OpenSIPS version you are running
version: opensips 3.6.3 (x86_64/linux)
flags: STATS: On, DISABLE_NAGLE, USE_MCAST, SHM_MMAP, PKG_MALLOC, Q_MALLOC, F_MALLOC, HP_MALLOC, F_PARALLEL_MALLOC, DBG_MALLOC, FAST_LOCK-ADAPTIVE_WAIT
ADAPTIVE_WAIT_LOOPS=1024, MAX_RECV_BUFFER_SIZE 262144, MAX_LISTEN 16, MAX_URI_SIZE 1024, BUF_SIZE 65535
poll method support: poll, epoll, sigio_rt, select.
git revision: d5222226a
main.c compiled on with gcc 12
Description
In an anycast cluster with two OpenSIPS nodes using dialog_replication_cluster and tm_replication_cluster, the dlg_replicated_delete() function does not call run_dlg_callbacks(DLGCB_TERMINATED, ...). This means that when a dialog is terminated on one node and the deletion is replicated to the node that originally created the dialog, modules like pua_dialoginfo never learn about the termination. As a result, PUBLISH with <state>terminated</state> is never sent, leaving stale presentity records in the database and causing BLF (Busy Lamp Field) indicators to remain lit indefinitely after a call ends.
Setup
- Two OpenSIPS 3.6 nodes behind an anycast IP.
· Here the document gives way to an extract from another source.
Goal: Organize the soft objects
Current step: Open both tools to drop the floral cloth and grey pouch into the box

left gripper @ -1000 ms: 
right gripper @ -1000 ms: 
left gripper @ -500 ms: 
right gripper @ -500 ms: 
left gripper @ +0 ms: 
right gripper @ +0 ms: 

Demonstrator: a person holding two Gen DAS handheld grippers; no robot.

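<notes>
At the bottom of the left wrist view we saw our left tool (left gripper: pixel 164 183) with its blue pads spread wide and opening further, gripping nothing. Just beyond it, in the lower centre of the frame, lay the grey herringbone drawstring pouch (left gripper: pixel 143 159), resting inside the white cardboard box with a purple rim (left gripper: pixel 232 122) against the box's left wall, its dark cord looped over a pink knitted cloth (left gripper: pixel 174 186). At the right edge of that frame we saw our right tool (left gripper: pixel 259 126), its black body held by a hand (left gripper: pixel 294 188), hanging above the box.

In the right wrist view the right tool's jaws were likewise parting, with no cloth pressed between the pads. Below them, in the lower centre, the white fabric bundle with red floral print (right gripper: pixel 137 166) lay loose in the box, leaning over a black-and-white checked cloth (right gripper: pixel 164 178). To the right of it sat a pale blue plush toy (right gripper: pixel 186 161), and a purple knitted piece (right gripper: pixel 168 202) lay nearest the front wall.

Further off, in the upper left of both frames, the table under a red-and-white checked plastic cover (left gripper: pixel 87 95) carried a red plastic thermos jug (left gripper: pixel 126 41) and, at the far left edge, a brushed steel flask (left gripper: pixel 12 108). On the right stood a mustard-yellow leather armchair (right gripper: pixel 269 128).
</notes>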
tm_replication_cluster = 1 (anycast TM replication)
dialog_replication_cluster = 1
- Modules:
dialog, presence, pua, pua_dialoginfo, presence_dialoginfo
pua_dialoginfo with presence_server pointing to the anycast IP
Scenario
- INVITE arrives at Node 1 (via anycast).
create_dialog() and dialoginfo_set("A") are called. The pua_dialoginfo module registers DLGCB_TERMINATED callback on this dialog. A PUBLISH with <state>confirmed</state> is sent to the local presence module. The pua record (including the ETag) is stored in Node 1's pua hashtable. The dialog is replicated to Node 2.
- Due to asymmetric anycast routing, BYE from the callee (Asterisk) arrives at Node 2.
loose_route() succeeds (dialog was replicated). Node 2 forwards BYE to the caller. The 200 OK from the caller arrives at Node 1 (anycast), which replicates it to Node 2 via tm_replication_cluster.
- Node 2 completes the BYE transaction. The dialog module fires
DLGCB_TERMINATED. pua_dialoginfo calls dialog_publish("terminated", ...) with expires=0. However, the pua module on Node 2 has no matching pua record (it was created on Node 1), so send_publish_int() returns ERR_PUBLISH_NO_RECORD and the PUBLISH is silently dropped:
// modules/pua/send_publish.c, send_publish_int()
if(presentity== NULL)
{
if(publ->expires== 0)
{
LM_DBG("request for a publish with expires 0 and"
" no record found\n");
ret = ERR_PUBLISH_NO_RECORD;
goto error;
}
- Node 2 replicates the dialog deletion to Node 1.
dlg_replicated_delete() runs on Node 1 — it transitions the dialog state and frees resources, but never calls run_dlg_callbacks(DLGCB_TERMINATED, ...):
// modules/dialog/dlg_replication.c, dlg_replicated_delete()
destroy_linkers(dlg);
remove_dlg_prof_table(dlg, 0);
next_state_dlg(dlg, DLG_EVENT_REQBYE, ...);
// ... remove timer ...
unref_dlg(dlg, 1 + unref); // dialog freed without DLGCB_TERMINATED!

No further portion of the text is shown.